BEGIN

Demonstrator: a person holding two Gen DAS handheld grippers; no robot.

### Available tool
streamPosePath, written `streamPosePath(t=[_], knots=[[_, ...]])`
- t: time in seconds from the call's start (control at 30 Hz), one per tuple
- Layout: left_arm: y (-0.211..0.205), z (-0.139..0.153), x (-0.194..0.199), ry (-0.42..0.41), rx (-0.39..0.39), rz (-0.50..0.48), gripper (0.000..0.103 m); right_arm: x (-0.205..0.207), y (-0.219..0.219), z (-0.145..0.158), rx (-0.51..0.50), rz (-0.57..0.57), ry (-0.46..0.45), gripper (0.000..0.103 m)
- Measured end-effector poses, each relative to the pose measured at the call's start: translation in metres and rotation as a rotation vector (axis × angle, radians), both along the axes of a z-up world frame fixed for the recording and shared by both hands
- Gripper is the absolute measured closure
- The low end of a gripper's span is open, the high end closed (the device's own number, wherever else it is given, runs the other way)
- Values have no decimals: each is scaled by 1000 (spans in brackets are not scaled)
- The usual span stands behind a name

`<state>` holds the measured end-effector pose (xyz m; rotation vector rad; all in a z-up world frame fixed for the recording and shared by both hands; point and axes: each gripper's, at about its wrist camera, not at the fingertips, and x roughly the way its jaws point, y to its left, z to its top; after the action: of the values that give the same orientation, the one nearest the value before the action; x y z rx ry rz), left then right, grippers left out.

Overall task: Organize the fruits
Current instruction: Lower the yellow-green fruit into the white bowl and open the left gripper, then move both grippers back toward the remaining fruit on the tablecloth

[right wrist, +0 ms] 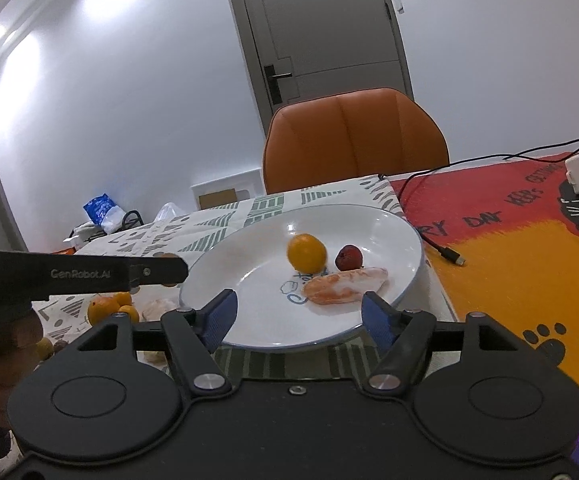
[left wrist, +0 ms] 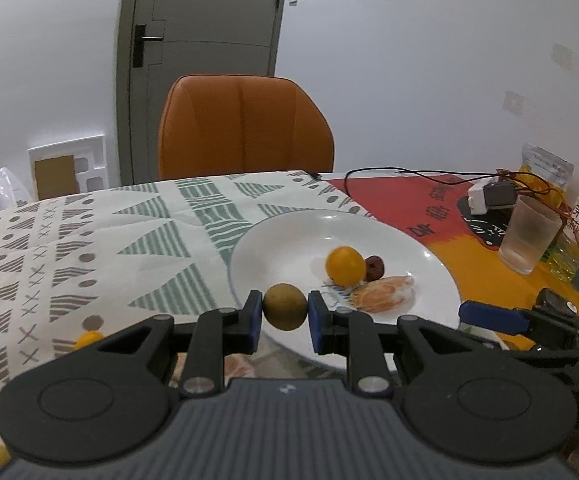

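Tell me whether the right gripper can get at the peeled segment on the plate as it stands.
Probably yes: the right gripper is open and empty at the plate rim, the peeled segment just ahead with nothing between them.

Both cameras sit on the grippers, looking forward and slightly down along the fingers across the table. The left wrist view faces the near left rim of the white plate [left wrist: 441, 280] at close range; the right wrist view faces its near edge [right wrist: 405, 236], equally close. Both views share the plate, the orange chair [left wrist: 245, 128] [right wrist: 355, 136] and the grey door [left wrist: 209, 12] [right wrist: 321, 20] behind
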<state>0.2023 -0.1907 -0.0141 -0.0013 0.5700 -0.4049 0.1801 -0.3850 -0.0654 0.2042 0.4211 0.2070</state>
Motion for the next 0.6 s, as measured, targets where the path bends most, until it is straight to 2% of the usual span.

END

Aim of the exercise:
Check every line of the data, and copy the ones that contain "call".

Result:
- t: time in seconds from the call's start (control at 30 Hz), one per tuple
- Measured end-effector poses, each relative to the pose measured at the call's start: translation in metres and rotation as a rotation vector (axis × angle, radians), both along the axes of a z-up world frame fixed for the recording and shared by both hands

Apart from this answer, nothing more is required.